The first synagogue in Miami Beach, Beth Jacob, was built in 1929 on Washington Avenue between 3rd and 4th streets because at the time Jews were not allowed to live north of 5th. The building, which operated as a synagogue until 1986, has since been turned into the Jewish Museum of Florida. It’s worth a visit just to see the beautiful sanctuary where Jewish gangster Meyer Lansky used to pray, but the real treasures are the exhibits offering a fascinating glimpse into the history of this uniquely American Jewish community. Plus the museum is in the heart of South Beach, the storied neighborhood worth a trip for its nightlife, beaches and art deco architecture.
Perhaps the saddest event in the city’s Jewish history came in 1939, when the S.S. St. Louis, after being turned away from Cuba, dropped anchor in the ocean close enough to Miami Beach that the ship, filled with German Jewish refugees, was within view of the synagogue. But President Franklin Roosevelt refused entry to the hundreds of passengers trying to flee the Nazi onslaught and the ship sailed back to Europe. About half its passengers would die during the Holocaust.
Today, Miami Beach doesn’t just welcome Jews, it seeks them out.

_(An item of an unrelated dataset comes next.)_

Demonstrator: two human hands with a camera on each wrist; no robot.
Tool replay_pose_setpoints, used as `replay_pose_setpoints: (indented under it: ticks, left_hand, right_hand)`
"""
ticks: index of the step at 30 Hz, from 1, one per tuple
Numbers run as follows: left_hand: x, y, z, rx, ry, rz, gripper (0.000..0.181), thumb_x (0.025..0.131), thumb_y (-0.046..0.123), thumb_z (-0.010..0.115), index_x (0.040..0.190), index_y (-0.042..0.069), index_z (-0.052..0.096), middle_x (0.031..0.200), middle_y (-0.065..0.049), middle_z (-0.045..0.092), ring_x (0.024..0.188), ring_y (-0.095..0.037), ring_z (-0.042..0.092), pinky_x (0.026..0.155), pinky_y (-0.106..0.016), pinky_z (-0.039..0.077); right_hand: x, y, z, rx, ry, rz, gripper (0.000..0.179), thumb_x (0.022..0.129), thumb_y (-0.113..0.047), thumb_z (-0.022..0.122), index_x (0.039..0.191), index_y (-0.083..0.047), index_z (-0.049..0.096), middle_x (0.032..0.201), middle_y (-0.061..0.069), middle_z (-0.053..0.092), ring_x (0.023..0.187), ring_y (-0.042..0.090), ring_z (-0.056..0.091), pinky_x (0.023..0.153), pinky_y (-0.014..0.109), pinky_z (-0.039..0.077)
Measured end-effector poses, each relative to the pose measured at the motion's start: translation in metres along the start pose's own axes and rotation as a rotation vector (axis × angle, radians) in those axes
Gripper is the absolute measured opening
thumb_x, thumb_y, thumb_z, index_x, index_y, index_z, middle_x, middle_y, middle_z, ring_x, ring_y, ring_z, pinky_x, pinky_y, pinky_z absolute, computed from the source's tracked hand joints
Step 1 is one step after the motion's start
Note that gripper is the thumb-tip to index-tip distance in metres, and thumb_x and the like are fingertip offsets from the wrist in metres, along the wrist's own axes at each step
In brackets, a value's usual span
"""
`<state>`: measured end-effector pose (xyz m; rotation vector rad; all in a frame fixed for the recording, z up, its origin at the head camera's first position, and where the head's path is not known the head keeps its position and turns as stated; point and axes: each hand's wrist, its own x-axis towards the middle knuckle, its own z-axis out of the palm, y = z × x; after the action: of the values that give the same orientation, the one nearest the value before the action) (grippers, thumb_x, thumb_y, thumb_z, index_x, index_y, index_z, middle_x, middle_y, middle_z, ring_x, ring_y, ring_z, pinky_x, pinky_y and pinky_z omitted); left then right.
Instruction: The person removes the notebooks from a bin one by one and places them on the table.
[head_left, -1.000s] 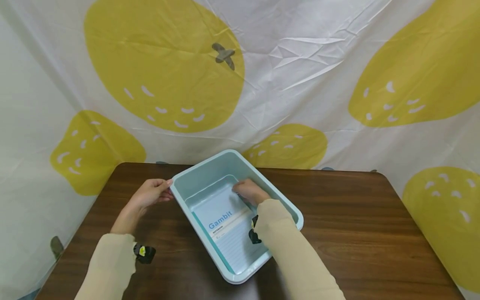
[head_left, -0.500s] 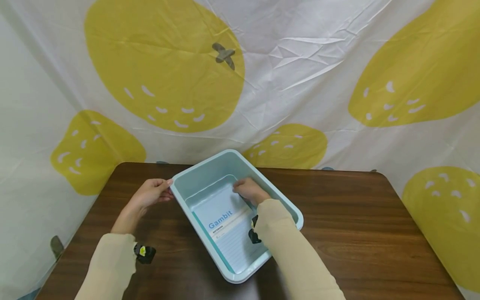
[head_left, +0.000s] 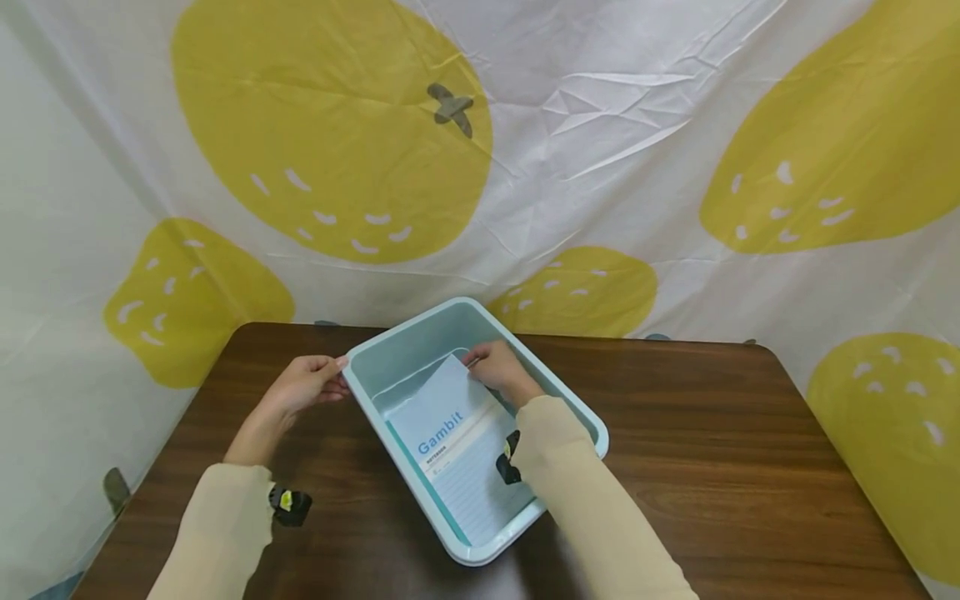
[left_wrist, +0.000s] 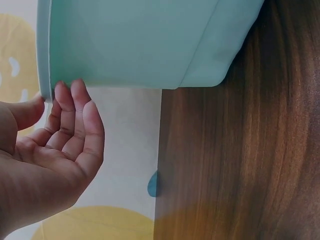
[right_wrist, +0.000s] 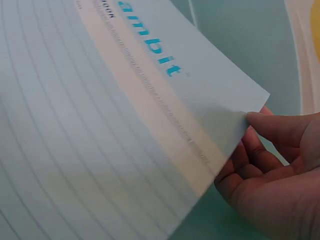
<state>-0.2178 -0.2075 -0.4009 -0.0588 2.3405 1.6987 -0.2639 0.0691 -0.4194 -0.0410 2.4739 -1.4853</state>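
A pale blue-green plastic basin (head_left: 408, 333) stands on the table, turned at an angle. Its left corner rim is pinched between the thumb and fingers of my left hand (head_left: 306, 385), as the left wrist view (left_wrist: 60, 135) also shows. Inside the basin lies a light blue notebook (head_left: 465, 475) marked "Gambit", with a teal spine along its left side. My right hand (head_left: 501, 371) reaches into the basin and pinches the notebook's far right edge, thumb on the cover and fingers beneath. That corner is lifted off the basin floor in the right wrist view, where the cover (right_wrist: 125, 135) bends slightly.
The dark wooden table (head_left: 720, 467) extends to both sides of the basin. Behind it hangs a white cloth (head_left: 600, 150) printed with large yellow fruit, close to the table's far edge. A small black device (head_left: 289, 505) sits at the left wrist.
My right hand has gripped the notebook's far edge and raised that corner, which lay flat before. My left hand stays at the basin rim.
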Motion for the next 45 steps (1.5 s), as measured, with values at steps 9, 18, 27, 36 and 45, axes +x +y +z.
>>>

The Eden Roc Miami Beach, an art deco gem located on Collins Avenue in the 46th Street area, is one of two Miami Beach hotels with an inhouse kosher kitchen. The idea behind the $1 million kitchen — which opens for bar mitzvahs, weddings and, of course, Passover — isn’t just to offer better food but to send a message.
“We want you to know that kosher or not, your food and your experience is valuable to us,” said David Siguaw, Eden Roc’s director of sales and marketing.
The food isn’t the only reason to stay at the Eden Roc (the hotel hosted my visit). The 631-room hotel underwent a $240 million renovation in 2009 that added a new tower and gave a fresh feel to its expansive rooms, multiple pools and hot tubs, spa, and bars and restaurants. The prize, however, is the view. From the wicker lounge chairs on your balcony, you can take in the azure water, the golden beach and the hotel towers that line the island.
Both the Eden Roc and its next-door neighbor, the Fontainebleau, were designed by architect Morris Lapidus, the Russian Jewish immigrant perhaps most associated with the Miami Beach hotels that went up in the 1950s.
The Fontainebleau, which underwent its own $1 billion renovation in 2008, is like a flotilla of cruise ships. Spread out over 22 acres — the largest single property in Miami Beach — the landmark hotel has 1,504 rooms in four towers; six restaurants, including its own butchery, pastry shop, fishery and chocolatier; a dozen pools and hot tubs, the biggest of which has 325,000 gallons of water in the hotel’s signature bow-tie shape; and one of Florida’s most popular nightclubs, Liv, which on Christmas Eve hosts Miami Beach’s popular “Matzo Ball.”
Staying at the hotels does not come cheap. In winter it’s tough to find rooms for less than $300 a night at either the Eden Roc or the Fontainebleau. But there are plenty of acceptable alternatives up and down the strip, some in the $200 range (not including exorbitant overnight parking fees of $30 or more).
Or you can just stay on the pullout couch at your Uncle Morty’s condo in Boca.